Figure Friday 2024 - week 36

Update : Figure Friday 2024 - week 37 is the newer dataset.

Air quality around the globe has gone through significant ups and downs since the Industrial Revolution. Many factors affect the air that we breath such as the usage of coal power plants, clean air legislation, and automobile congestion.

Week 36 of Figure-Friday will dive into this topic with data from the Air Quality Stripes project, which shows the concentration of particulate matter air pollution (PM2.5) in cities around the world.

Things to consider:

  • can you replicate the sample graph with Plotly?
  • can you improve the sample graph built?
  • would a different figure tell the data story better?
  • are you able to replicate or improve the app built by the Air Quality Stripes project?

Sample Figure:

Helpful Resources:

Participation Instructions:

  • Create - use the weekly data set to build your own Plotly visualization or Dash app. Or, enhance the sample figure provided in this post, using Plotly or Dash.
  • Submit - post your creation to LinkedIn or Twitter with the hashtags #FigureFriday and #plotly by midnight Thursday, your time zone. Please also submit your visualization as a new post in this thread.
  • Celebrate - join the Figure Friday sessions to showcase your creation and receive feedback from the community.

:point_right: If you prefer to collaborate with others on Discord, join the Plotly Discord channel .

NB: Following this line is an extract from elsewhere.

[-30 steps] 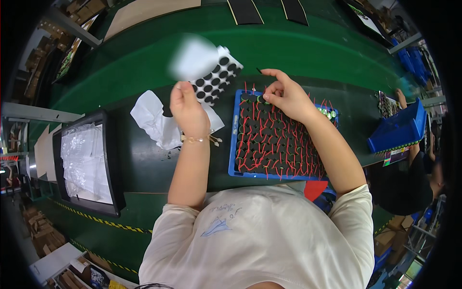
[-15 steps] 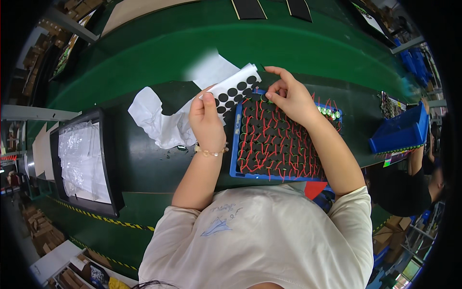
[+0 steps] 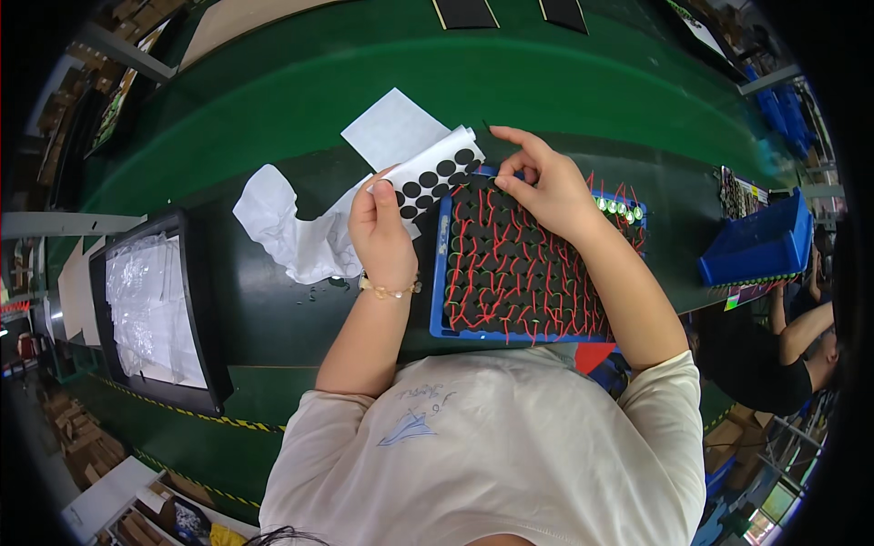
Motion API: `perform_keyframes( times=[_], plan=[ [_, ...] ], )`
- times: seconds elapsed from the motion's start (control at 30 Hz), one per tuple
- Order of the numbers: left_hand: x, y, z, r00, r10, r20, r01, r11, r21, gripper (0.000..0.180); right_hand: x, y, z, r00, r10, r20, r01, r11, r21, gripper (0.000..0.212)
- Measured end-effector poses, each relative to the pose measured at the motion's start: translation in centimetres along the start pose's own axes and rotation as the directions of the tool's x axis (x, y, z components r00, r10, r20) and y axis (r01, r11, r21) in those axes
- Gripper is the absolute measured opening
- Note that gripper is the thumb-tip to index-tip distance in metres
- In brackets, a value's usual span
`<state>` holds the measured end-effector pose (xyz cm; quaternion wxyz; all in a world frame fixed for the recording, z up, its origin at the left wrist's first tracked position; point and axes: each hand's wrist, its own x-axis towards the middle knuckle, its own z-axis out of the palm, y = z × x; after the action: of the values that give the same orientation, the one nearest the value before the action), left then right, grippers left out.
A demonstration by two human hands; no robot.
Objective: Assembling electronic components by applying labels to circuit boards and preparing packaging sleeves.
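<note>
My left hand (image 3: 384, 238) is closed on a white sheet of round black stickers (image 3: 425, 189), held tilted with its edge curled over. The sheet's far end reaches the upper left corner of a blue tray (image 3: 441, 289). Rows of dark round parts with red wires (image 3: 528, 264) fill this tray. Over that corner is my right hand (image 3: 537, 182), its index finger stretched out and apart from the thumb. A thin dark piece (image 3: 485, 124) shows at the index fingertip; its kind is unclear. The thumb tip touches a part in the top row.
Crumpled white paper (image 3: 300, 238) and a flat white sheet (image 3: 393, 127) lie left of the tray. Farther left stands a black bin with clear plastic bags (image 3: 146, 300). A blue bin (image 3: 757, 238) stands at the right, near another person (image 3: 765, 364).
The flat white sheet, blurred before, now lies still on the table. Both my hands and the sticker sheet have shifted slightly left. The right thumb stays at the tray's upper left corner.
</note>
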<state>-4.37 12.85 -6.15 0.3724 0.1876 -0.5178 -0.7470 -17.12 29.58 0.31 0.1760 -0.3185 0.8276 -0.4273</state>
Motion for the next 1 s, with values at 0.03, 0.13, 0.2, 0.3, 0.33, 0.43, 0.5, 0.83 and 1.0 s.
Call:
perform_keyframes(
  times=[0.03, 0.13, 0.2, 0.3, 0.33, 0.43, 0.5, 0.83, 1.0],
  plan=[
    [0.0, -0.1, 0.0, 1.000, -0.012, 0.003, 0.012, 1.000, -0.012, 0.033, 0.0, -0.2, 0.0, 1.000, 0.008, -0.006, -0.008, 1.000, -0.009, 0.060],
    [0.0, -0.3, 0.0, 1.000, -0.028, -0.005, 0.028, 0.999, -0.031, 0.034, 0.0, 0.0, 0.0, 0.998, -0.057, -0.024, 0.055, 0.995, -0.085, 0.057],
    [0.0, -0.4, 0.0, 0.999, -0.033, -0.017, 0.032, 0.999, -0.036, 0.035, 0.1, 0.1, -0.1, 0.991, -0.130, -0.032, 0.124, 0.981, -0.151, 0.055],
    [0.1, -0.2, 0.1, 0.999, -0.044, -0.005, 0.044, 0.997, -0.057, 0.035, 0.1, -0.5, 0.0, 0.952, -0.298, -0.071, 0.265, 0.917, -0.298, 0.052],
    [0.0, -0.2, 0.2, 0.999, -0.044, -0.017, 0.043, 0.997, -0.057, 0.035, 0.0, -1.0, 0.3, 0.965, -0.254, -0.063, 0.218, 0.914, -0.342, 0.052],
    [0.0, -0.4, -0.1, 0.999, -0.035, -0.016, 0.034, 0.998, -0.048, 0.035, -0.2, -1.3, 0.2, 0.951, -0.275, -0.144, 0.192, 0.885, -0.424, 0.050],
    [0.0, -0.4, -0.1, 1.000, -0.028, -0.004, 0.028, 0.999, -0.039, 0.035, 0.1, -0.5, -0.5, 0.909, -0.328, -0.256, 0.230, 0.909, -0.348, 0.040],
    [-0.3, 0.2, 0.4, 1.000, 0.009, -0.002, -0.009, 0.999, -0.034, 0.035, -1.1, 1.1, -1.9, 0.998, -0.026, -0.048, 0.017, 0.985, -0.171, 0.015],
    [-0.4, 0.0, 0.2, 1.000, 0.000, 0.001, 0.000, 1.000, -0.023, 0.035, -1.0, 1.5, -1.4, 0.992, -0.087, -0.090, 0.058, 0.957, -0.284, 0.015]
  ],
)
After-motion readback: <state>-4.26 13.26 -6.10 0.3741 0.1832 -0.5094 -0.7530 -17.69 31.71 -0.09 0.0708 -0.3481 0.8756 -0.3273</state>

Thank you Air Quality Stripes for the data.

1 Like

UDATE Sept 8: I have reproduced the chart-sample offered with figure friday week 36. The color stripes were implemented with fig.add_vrect. Each rectangle spans an x-range of year-0.5 to year+0.5. I used MS-Paint to clone the color mapping. The rectangles were added in a loop over each year in the data set. This solution is not very pythonic, but it works. Could surely use some optimization.

I was skeptical about the value of this visualization in real world context, but after working on this I have come to see that it is a pretty cool was to enhance a single-trace line graph and now have ideas about how to use in my real work.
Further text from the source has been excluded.